Death of the Heart. Kurosawa made moviegoers sit up and take notice, and the next thing they noticed was Ingmar Bergman. As a man he didn't look like much—just a gangling, green-eyed, snaggle-toothed son of a Swedish parson. But as an artist he was something unprecedented in cinema: a metaphysical poet whose pictures are chapters in a continuing allegory of the progress of his own soul in its tortured and solitary search for the meaning of life, for the experience of God. In his early films (Illicit Interlude, Naked Night), Bergman struggles to free himself from the fascination of the mother, the incestuous longing for innocence, safety, death. In the dazzling comedies of his second period (A Lesson in Love, Smiles of a Summer Night), he fights the inevitable war between men and women. In The Seventh Seal, he plunges straight down into the abyss of God and wanders there among the gnarled and leering roots of living religion. In his recent films (The Virgin Spring, Through a Glass Darkly, Winter Light), God is present again and again but always in dreadful or ambiguous wise: as a spring of water, as a giant spider, as a silence. Never as love, never in the heart's core.

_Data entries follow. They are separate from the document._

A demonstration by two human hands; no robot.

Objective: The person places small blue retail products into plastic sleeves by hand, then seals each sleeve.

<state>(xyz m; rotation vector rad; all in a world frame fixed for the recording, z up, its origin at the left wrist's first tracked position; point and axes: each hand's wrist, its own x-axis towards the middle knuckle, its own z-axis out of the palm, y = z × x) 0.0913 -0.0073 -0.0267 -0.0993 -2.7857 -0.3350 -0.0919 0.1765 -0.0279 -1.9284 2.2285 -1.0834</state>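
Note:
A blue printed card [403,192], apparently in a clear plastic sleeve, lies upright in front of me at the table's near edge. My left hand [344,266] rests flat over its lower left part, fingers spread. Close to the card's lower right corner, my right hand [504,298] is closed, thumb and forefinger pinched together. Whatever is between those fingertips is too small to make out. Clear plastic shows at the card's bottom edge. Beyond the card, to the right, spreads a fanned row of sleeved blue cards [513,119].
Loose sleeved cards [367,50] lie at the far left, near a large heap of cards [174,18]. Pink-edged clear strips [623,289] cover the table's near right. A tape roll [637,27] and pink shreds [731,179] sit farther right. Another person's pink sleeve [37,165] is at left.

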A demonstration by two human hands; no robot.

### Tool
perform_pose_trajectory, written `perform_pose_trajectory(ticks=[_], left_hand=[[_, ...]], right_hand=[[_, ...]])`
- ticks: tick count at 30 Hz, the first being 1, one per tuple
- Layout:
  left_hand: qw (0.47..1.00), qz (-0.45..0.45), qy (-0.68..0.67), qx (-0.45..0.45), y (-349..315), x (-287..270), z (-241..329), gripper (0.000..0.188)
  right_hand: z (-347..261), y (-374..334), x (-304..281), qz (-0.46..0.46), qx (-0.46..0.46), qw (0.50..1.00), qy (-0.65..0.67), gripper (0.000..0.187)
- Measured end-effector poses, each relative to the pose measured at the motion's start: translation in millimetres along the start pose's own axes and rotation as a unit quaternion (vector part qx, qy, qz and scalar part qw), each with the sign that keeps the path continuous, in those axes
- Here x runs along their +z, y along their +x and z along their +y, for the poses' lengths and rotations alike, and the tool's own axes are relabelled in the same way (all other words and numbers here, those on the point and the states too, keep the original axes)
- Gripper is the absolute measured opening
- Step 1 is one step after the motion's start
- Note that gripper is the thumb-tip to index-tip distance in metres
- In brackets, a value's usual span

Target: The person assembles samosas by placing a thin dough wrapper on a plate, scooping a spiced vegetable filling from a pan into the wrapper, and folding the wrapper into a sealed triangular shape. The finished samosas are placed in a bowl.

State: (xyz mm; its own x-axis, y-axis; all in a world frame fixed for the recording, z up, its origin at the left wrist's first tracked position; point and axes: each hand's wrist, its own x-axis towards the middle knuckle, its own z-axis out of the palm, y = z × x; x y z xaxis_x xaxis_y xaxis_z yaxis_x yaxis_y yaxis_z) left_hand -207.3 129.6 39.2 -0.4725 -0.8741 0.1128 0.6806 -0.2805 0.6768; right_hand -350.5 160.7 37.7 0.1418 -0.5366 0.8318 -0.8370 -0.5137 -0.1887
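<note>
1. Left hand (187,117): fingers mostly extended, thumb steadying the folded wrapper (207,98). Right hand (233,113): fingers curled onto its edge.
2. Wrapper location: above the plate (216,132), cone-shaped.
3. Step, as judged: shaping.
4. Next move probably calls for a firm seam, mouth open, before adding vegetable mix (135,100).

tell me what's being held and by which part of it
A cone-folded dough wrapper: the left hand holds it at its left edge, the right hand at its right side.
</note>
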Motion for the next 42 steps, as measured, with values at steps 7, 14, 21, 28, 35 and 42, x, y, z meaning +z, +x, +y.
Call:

And so the search goes on. It is conducted with intelligence and irony, with a beauty that endlessly inveigles the eye, with a sense of form that is subtle but perhaps more theatrical than cinematic, with a gift of intuition so intense it sometimes seems insane. But Bergman is not a sick man; he is a sick genius. His sickness is the sickness of the times: the death of the heart, the separation from the source. His genius is the genius to say what all men suffer.

Bergman hit Paris like a wild north wind. In 1957, when a cycle of his films was first shown at La Cinémathèque Française, the main film library in Paris, hundreds of cinémanes stood in line night after night for three nights to get seats. "We were absolutely overthrown," says Director Truffaut. "Here was a man who had done all we dreamed of doing. He had written films as a novelist writes books. Instead of a pen he had used a camera. He was an author of cinema."